Three kilometers of tracks

"School groups would come regularly to visit the site until 2010," Saleh recalled. "It was just a six-kilometer round trip as the railway is only three kilometers long," he noted with a timid smile before offering an invite to visit the locomotive, just a few hundred meters away.

It takes a couple of minutes by the stranded four-wagon train until a man in plain clothes warns this reporter against taking pictures. Apparently, the corrugated iron barrack a few meters away hosts a military unit from Misrata - Libya's third city which is home to one of the country's strongest military forces.

Libyen Bahnverkehr & Streckennetz
This Italian locomotive stranded in downtown Tripoli is waiting for the railroad to be completedImage: DW/K. Zurutuza

Clashes between Tripoli and Misrata forces are common currency in the country's capital. "We'd better go back to the office to avoid any trouble with them," blurted Saleh, looking visibly nervous.

Ambitious projects never to be completed?

"The period 2005 to 2012 spawned a great number of ambitious rail projects in the Maghreb and Middle East, few of which have ever really come to anything, e.g. the Hejaz Railway reopening or the Gulf Railway from Kuwait to Muscat [in Oman]," Nicky Gardner, a Berlin-based writer and expert on international rail travel, told DW.

Italian engineers also considered the possibility of building a "Trans-Saharan railway" that would link Mauritania with Egypt. Other than stretching along the Mediterranean coast, Gadhafi's plan included a secondary line which would run 800 km south to the city of Sebha.

Karte Libyen Eisenbahnprojekte englisch

The strategic location of Sebha, Libya's main town in the country's inhospitable south, is a mandatory stopover for the scores of refugees determined to take the perilous sea journey to Europe. The International Organization for Migration (IOM) estimates 106,000 people have arrived in Italy so far this year, and that there are a further 275,000 migrants in Libya waiting to travel.
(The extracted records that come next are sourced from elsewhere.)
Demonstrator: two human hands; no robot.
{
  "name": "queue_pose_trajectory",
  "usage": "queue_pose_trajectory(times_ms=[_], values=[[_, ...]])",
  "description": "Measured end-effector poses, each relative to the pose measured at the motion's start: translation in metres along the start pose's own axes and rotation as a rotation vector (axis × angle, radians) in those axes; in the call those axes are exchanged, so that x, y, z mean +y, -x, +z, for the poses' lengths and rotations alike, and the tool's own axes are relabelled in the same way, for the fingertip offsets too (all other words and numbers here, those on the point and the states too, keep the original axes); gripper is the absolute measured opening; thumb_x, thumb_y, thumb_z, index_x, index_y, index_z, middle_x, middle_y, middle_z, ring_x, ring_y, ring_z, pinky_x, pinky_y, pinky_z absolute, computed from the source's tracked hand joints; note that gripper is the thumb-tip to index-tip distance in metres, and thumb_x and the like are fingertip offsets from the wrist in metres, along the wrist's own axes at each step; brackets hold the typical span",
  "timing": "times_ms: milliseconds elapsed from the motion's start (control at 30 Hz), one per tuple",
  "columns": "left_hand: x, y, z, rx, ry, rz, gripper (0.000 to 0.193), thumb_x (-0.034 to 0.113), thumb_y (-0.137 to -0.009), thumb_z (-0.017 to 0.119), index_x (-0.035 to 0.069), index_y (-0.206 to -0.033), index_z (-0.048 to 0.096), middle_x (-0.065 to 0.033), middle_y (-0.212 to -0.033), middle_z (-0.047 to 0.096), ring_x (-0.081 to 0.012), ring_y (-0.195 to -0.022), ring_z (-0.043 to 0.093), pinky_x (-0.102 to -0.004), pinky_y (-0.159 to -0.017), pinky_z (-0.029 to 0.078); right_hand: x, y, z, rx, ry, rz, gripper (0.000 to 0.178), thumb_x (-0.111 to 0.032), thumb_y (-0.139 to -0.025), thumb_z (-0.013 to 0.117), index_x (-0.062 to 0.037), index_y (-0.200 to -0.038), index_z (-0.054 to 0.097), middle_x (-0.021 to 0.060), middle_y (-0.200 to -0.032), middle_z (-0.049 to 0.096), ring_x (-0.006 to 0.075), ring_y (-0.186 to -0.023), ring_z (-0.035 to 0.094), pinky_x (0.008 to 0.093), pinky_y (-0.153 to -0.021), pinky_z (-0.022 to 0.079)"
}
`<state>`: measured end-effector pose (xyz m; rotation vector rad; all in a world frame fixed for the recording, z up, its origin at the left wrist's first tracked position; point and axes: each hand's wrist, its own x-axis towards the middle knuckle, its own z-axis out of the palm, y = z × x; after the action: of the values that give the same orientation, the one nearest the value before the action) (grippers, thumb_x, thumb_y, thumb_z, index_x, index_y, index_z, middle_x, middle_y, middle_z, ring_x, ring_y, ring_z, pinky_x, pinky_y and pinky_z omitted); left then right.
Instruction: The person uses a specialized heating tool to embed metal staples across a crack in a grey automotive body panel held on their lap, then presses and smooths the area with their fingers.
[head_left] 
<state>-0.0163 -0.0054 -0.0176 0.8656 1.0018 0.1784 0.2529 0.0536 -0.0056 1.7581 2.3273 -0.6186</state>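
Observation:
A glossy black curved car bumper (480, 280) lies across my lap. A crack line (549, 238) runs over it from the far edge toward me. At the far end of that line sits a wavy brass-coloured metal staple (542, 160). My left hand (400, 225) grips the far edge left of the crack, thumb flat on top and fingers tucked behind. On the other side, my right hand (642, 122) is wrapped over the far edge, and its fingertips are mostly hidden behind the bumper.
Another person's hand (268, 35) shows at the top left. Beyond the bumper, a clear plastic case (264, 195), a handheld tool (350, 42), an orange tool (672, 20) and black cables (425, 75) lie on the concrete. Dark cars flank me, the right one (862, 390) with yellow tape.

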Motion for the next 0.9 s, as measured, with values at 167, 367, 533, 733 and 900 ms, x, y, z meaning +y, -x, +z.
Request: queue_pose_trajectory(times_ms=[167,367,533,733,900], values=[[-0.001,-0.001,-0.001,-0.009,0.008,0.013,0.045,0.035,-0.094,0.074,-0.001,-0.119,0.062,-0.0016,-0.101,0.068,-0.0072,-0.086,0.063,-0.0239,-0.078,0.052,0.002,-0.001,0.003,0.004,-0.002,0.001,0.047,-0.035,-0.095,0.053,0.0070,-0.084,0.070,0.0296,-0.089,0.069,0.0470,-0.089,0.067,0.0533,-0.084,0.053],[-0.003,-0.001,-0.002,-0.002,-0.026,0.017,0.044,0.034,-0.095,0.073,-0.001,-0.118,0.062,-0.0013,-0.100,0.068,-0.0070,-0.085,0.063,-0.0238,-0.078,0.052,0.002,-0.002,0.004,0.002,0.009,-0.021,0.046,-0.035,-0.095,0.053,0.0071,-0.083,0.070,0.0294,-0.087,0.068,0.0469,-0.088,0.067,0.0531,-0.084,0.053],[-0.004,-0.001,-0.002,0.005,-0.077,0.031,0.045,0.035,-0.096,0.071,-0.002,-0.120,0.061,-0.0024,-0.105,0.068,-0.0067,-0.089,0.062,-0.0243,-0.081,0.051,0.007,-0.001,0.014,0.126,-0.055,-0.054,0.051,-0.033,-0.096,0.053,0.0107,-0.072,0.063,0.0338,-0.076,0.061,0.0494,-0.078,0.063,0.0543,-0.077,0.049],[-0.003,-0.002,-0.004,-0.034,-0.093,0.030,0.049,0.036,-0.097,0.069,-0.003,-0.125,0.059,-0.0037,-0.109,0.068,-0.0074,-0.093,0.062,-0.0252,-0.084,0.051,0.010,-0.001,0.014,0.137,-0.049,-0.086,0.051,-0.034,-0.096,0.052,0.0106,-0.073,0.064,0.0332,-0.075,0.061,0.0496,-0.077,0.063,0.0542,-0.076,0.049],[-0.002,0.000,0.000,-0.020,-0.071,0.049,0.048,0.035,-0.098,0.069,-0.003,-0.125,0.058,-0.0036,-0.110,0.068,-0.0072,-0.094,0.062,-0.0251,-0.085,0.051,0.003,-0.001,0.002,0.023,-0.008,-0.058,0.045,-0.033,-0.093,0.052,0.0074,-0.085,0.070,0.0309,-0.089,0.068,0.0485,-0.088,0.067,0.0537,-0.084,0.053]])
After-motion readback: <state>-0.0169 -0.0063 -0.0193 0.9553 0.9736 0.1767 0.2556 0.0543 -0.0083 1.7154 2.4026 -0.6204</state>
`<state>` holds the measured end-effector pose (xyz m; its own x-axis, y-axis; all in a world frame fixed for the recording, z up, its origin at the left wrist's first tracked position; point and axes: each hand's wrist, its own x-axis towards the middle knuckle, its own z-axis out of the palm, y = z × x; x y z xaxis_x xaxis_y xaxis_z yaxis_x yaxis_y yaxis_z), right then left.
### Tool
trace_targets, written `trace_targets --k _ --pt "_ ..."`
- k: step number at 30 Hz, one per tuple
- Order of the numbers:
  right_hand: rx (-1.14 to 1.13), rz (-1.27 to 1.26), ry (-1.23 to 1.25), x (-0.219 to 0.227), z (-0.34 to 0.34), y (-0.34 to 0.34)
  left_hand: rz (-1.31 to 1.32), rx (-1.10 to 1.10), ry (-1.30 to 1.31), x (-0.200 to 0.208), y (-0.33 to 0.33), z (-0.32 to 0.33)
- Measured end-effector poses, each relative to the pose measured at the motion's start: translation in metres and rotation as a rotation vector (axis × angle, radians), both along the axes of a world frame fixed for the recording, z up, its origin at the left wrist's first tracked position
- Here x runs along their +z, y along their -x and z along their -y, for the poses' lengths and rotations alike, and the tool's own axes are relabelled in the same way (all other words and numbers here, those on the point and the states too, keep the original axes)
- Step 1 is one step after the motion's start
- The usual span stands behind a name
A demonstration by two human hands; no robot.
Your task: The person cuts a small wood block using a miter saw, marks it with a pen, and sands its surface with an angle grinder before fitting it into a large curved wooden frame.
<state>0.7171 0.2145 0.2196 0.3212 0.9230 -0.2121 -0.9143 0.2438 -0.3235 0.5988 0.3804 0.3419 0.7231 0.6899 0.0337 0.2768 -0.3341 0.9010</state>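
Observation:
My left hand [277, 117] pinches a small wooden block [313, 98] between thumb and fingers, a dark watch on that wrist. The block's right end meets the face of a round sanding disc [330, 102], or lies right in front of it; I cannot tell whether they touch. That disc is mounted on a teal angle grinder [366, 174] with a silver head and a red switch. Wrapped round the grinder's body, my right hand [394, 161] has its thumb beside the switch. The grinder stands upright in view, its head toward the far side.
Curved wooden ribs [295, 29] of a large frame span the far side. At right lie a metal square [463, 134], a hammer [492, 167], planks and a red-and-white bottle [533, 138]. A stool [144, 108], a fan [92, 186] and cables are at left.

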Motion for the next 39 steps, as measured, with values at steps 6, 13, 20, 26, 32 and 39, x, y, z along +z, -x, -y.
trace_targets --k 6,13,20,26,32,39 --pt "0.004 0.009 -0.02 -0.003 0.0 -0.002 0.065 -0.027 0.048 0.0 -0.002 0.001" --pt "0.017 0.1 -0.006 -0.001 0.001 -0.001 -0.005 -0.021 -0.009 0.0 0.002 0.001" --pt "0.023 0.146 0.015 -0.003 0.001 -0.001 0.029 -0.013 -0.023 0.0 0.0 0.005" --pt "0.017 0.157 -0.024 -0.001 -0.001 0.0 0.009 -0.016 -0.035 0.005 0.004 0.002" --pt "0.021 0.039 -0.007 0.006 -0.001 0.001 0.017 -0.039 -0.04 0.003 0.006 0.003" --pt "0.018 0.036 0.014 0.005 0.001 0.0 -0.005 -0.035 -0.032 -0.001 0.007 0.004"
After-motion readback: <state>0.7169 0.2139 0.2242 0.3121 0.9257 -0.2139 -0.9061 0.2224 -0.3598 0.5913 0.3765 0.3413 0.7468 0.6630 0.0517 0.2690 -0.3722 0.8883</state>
Engineer Khaire Agila is among those who don't give up hope easily. "We dream of a railway which not only connects Libyans, but also all the countries in the Maghreb," Agila told DW.

A derailed country

At the Ministry of Transport headquarters in downtown Tripoli, officials find no contradiction in sustaining the Libyan railway board despite the lack of a single running train. Most of them here work from 8 to 2 - and salaries keep coming monthly for the 800 workers.

They say they are keeping the place safe from thieves so they can continue operations one day.

"As soon as Libya resumes its oil exports, things will settle and the train [railway project] will finally depart. It's just a matter of time," Omar al Tergaman, director of Tripoli's Finance and Administration Department told DW. The government official also talked of an underground project to be built in Tripoli "when conditions allow."

Libyen Bahnverkehr & Streckennetz - historisches Bild
Libya used to have a working railroad system which was built under Italian occupationImage: LREMB

For the time being, the completion of such plans looks nowhere near. Libyan oil production has fallen from a post-Gadhafi high of 1.5 million in 2013, down to anything from 200,000 to 400,000 barrels per day. It's a factor which only adds to the dramatic plummeting of the Libyan currency since last year.

According to Tergaman, the political split in the country poses yet a bigger hurdle. Today there are three governments in Libya: one in the west, one in the east, and a third one backed by the UN which settled in Tripoli only last March. And that's not counting the myriad of local armed groups.

The fighting between the different sides has paved way for the arrival the self-proclaimed "Islamic State" (IS), which is currently under siege in its main stronghold of Sirte.

Tergaman admitted that conditions are far from ideal to build a railway. "I know it will happen one day, though," he added. "I just cannot tell when."